Dataset records:
--- START ---
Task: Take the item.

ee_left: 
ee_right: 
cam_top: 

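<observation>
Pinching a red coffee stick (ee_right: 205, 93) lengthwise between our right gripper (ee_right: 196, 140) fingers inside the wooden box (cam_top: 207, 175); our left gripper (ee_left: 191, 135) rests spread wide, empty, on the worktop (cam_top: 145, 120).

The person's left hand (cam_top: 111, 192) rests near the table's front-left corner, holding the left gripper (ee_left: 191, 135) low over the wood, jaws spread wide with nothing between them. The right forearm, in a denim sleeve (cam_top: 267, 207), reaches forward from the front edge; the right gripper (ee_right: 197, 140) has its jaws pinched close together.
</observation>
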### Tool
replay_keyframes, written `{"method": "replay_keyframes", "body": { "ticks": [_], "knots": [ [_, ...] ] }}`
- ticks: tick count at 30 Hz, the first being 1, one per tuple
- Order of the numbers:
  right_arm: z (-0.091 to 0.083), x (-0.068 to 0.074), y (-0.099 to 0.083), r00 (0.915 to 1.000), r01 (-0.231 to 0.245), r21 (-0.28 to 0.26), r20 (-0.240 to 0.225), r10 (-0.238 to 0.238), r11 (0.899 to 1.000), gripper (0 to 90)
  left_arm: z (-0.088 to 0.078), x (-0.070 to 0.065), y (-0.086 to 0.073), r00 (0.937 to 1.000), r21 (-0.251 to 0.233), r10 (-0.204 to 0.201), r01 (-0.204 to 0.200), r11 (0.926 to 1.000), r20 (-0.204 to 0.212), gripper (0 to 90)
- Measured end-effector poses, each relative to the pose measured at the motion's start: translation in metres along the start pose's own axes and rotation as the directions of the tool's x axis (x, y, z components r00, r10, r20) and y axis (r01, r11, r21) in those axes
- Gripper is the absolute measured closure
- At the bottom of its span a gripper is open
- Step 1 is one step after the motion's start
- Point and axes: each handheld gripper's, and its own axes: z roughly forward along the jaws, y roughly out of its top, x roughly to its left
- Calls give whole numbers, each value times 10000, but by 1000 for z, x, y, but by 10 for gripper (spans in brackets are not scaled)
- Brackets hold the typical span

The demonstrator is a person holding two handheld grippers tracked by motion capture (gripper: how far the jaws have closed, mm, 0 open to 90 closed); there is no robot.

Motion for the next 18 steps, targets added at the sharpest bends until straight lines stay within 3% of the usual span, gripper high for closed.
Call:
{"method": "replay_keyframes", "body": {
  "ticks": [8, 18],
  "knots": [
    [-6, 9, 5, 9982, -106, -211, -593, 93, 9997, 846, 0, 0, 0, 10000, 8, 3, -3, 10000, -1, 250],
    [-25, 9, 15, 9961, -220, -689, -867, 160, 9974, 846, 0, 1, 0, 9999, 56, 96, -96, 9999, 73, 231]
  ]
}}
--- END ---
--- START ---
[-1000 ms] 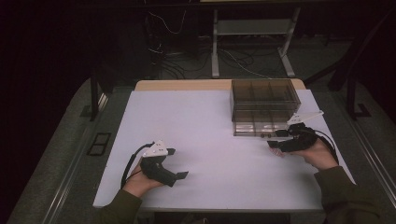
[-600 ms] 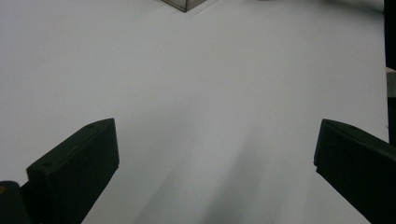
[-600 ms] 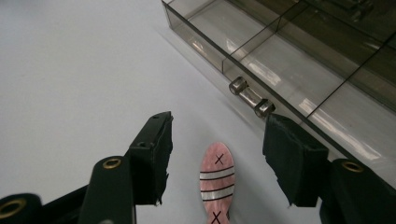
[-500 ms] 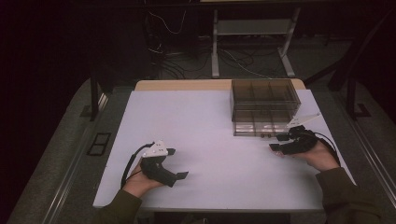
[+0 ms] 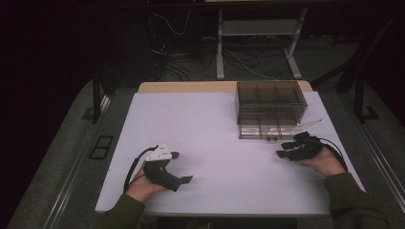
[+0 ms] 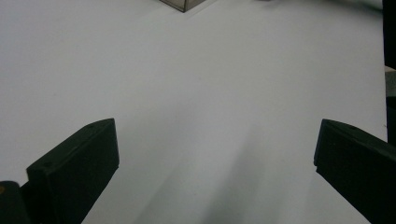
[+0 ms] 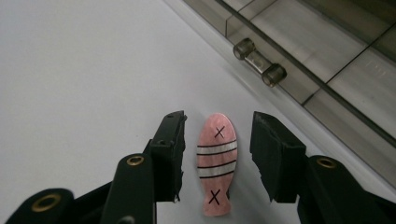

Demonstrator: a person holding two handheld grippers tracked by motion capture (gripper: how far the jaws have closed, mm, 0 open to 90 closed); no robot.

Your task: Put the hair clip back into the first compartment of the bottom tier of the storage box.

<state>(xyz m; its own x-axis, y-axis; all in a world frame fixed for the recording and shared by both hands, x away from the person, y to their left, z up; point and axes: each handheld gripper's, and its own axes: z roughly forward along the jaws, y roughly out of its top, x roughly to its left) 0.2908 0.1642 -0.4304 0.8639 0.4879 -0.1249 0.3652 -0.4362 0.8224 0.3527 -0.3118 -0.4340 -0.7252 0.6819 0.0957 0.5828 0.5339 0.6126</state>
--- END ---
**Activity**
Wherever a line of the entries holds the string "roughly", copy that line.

**Task response**
- Point and axes: each handheld gripper's, and its own axes: z roughly forward along the jaws, y roughly out of its top, x roughly to its left
<state>(xyz m; its own x-axis, y-axis; all in a world frame fixed for the recording and shared by both hands, x away from the person, y to their left, z up; point and axes: each handheld gripper's, and its own axes: z roughly forward along the jaws, y roughly out of its top, x roughly to its left) 0.2908 0.1642 -0.4304 0.8639 0.4879 -0.1249 0.3652 -0.4362 0.8224 0.3527 -0.3118 -0.4340 -0.7252 0.6819 0.0957 0.5828 0.5339 0.6126</state>

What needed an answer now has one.